Дверь открылась, и вошел один из солдат.
– Бурцев, ну-ка давай тех двоих! – обратился Реденс к солдату.
Тот вышел, и через две минуты в камеру ввели Саблина и Бублика.
– Так вот, товарищи арестованные… Если завтра этот старик не откажется от своей лживой, одурманивающей людей веры, то готовьтесь к стенке!
– Реденс, что вы творите?! Они в нашем споре не виноваты! Вы не посмеете! Это бесчеловечно! – слегка приподнявшись на локтях, воскликнул митрополит.
– Так, может, вы своего Бога попросите?! Время пока есть! – смеясь, произнес комиссар и вышел вместе с сопровождающими из камеры.
Саблин и Бублик молча смотрели на владыку Серафима. А он отвернулся к стене и задумался. Никто не проронил и слова. Гнетущая тюремная тишина и ожидание неизвестности завтра заставляли всех обитателей камеры молчать и думать.
Разговаривать не хотелось. С тяжелыми мыслями митрополит задремал.
– Дедушка, дедуля, – парень тихонько трогал его за плечо.
– Что тебе? – пробудившись, спросил владыка Серафим.
– Пока этот спит, – Бублик показал на нары Саблина, – я… это… поговорить хотел.
– Давай поговорим, – шепотом ответил митрополит, повернувшись к собеседнику.
– Я чего хотел-то, дедуля… ты это… ну того, сам понимаешь, – запинаясь, шелестел парень.
– Ничего не понимаю. Ты, сынок, либо говори нормально, либо вообще молчи. О чем хотел сказать-то?
– Ну, дед, чего ты такой непонятливый? Жить мне охота!
– А, ты об этом… Так жить, сынок, всем хочется. И тебе, и мне, и ему, – митрополит кивнул в сторону Саблина.
– Дедуля, ты же слышал, что этот сказал. Если ты не отступишься, расстреляет всех к едрене фене!
– Испугался? – владыка Серафим погладил парня по руке. – Не бойся, молиться надо. Господь поможет.
– Я тебя прошу, дед, пожалей! Ну откажись ты, а потом опять это… поверишь.
– Ну, сынок, ты сказал! Видно, шибко страшно тебе стало. Однако ты пойми…
– Ничего я понимать не хочу! Я жить хочу… Я еще и не пожил толком! – уже в полный голос сорвался Бублик.
– Тише, тише! Что ты кричишь? Человека разбудишь, – держа его за руку, негромко говорил владыка Серафим.

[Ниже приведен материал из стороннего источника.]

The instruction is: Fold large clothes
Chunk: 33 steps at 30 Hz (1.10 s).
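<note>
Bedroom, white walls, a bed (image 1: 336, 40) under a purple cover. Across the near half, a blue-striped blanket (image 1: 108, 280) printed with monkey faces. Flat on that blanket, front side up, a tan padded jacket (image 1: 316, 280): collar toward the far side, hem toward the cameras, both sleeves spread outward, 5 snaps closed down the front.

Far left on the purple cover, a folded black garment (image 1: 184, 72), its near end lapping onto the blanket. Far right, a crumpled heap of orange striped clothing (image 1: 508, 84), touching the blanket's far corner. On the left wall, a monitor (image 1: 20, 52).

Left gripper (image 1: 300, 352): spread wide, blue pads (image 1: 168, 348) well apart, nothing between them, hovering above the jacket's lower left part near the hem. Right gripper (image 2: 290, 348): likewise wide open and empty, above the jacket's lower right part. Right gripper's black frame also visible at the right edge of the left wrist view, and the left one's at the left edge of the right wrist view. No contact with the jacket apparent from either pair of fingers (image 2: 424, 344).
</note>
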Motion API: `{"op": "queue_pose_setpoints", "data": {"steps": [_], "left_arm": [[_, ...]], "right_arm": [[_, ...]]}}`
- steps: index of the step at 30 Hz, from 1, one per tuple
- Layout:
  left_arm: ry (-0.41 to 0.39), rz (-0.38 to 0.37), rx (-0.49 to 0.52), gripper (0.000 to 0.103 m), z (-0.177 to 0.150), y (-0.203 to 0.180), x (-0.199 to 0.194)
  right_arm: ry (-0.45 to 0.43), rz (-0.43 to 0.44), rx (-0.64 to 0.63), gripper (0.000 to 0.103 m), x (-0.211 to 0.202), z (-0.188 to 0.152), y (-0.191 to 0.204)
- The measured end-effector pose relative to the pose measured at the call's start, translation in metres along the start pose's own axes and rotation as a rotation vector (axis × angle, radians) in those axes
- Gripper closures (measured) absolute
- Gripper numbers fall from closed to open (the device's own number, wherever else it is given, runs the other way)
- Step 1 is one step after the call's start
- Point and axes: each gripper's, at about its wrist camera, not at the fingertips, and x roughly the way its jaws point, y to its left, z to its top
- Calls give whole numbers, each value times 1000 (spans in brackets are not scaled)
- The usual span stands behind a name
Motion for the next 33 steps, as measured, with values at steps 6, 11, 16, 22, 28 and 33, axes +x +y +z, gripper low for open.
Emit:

– Ты что, дедуля, не понимаешь?! Нас же всех, всех троих порешат! Откажись, дедуля, откажись! – парень с яростью схватил митрополита за одежду.
– Сынок, сынок, отпусти… Пусти, задушишь! – владыка пытался оторвать руки Бублика от своей одежды.
– Задушу?! А что, это тоже идея! И нас тогда в покое оставят! – кричал в истерике парень.
Вдруг он охнул, отпустив митрополита, упал на пол и заскулил. За его спиной стоял Саблин.
– Ты что, паскуда?! Я тебя сколько раз предупреждал! А ну уполз отсюда! – прикрикнул офицер.
– Спасибо вам, Андрей Игнатьевич! А то молодой человек от страха разум потерял, – негромко сказал владыка Серафим.
– Он, тварь этакая, совесть потерял… Он вас-то не ушиб? – присев рядом, поинтересовался Саблин.
– Да ничего, ничего!.. Молодой он еще, вот и боится.
– Ну и ладно, отдыхайте, отец Серафим, – сказал Саблин.